The pictures are to be left out, and all remaining data is to be transcribed exactly as it appears.

*Information provided*:
================

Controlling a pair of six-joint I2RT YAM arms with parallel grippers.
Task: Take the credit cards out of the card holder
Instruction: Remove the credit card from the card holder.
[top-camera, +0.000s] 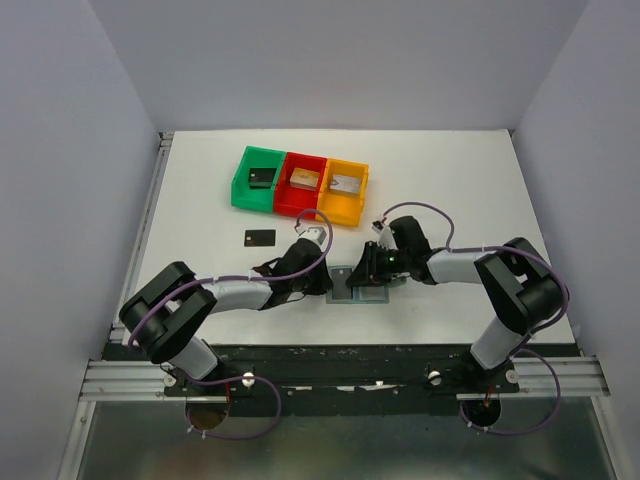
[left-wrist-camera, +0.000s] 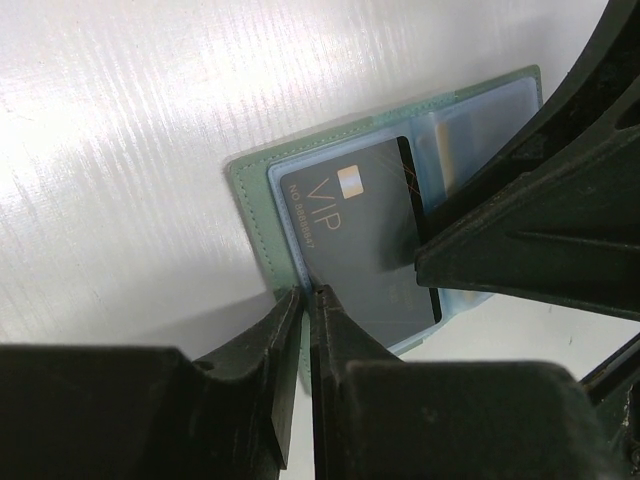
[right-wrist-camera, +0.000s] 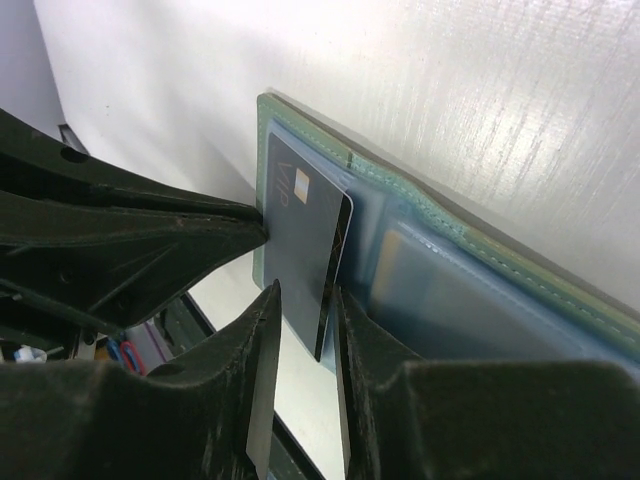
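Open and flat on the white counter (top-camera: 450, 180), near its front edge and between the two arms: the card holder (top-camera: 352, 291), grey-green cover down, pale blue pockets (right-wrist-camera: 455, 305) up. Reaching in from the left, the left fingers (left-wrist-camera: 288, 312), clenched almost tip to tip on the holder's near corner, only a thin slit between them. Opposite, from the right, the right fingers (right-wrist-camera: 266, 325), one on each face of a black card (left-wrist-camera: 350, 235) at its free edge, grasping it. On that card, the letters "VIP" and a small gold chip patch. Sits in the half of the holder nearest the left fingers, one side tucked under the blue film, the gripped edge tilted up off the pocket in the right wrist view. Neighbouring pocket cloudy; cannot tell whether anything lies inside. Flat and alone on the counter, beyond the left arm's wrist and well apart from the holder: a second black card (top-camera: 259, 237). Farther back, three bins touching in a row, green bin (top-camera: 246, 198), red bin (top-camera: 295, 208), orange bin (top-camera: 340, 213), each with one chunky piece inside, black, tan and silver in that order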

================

*Problem solution*:
Controlling a pair of six-joint I2RT YAM arms with parallel grippers.
Task: Take the credit cards out of the card holder
Instruction: Remove the credit card from the card holder.
[top-camera, +0.000s] 
[left-wrist-camera, +0.000s] 
[right-wrist-camera, +0.000s] 
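Open and flat on the white counter (top-camera: 450, 180), near its front edge and between the two arms: the card holder (top-camera: 352, 291), grey-green cover down, pale blue pockets (right-wrist-camera: 455, 305) up. Reaching in from the left, the left fingers (left-wrist-camera: 288, 312), clenched almost tip to tip on the holder's near corner, only a thin slit between them. Opposite, from the right, the right fingers (right-wrist-camera: 266, 325), one on each face of a black card (left-wrist-camera: 350, 235) at its free edge, grasping it. On that card, the letters "VIP" and a small gold chip patch. Sits in the half of the holder nearest the left fingers, one side tucked under the blue film, the gripped edge tilted up off the pocket in the right wrist view. Neighbouring pocket cloudy; cannot tell whether anything lies inside. Flat and alone on the counter, beyond the left arm's wrist and well apart from the holder: a second black card (top-camera: 259, 237). Farther back, three bins touching in a row, green bin (top-camera: 246, 198), red bin (top-camera: 295, 208), orange bin (top-camera: 340, 213), each with one chunky piece inside, black, tan and silver in that order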

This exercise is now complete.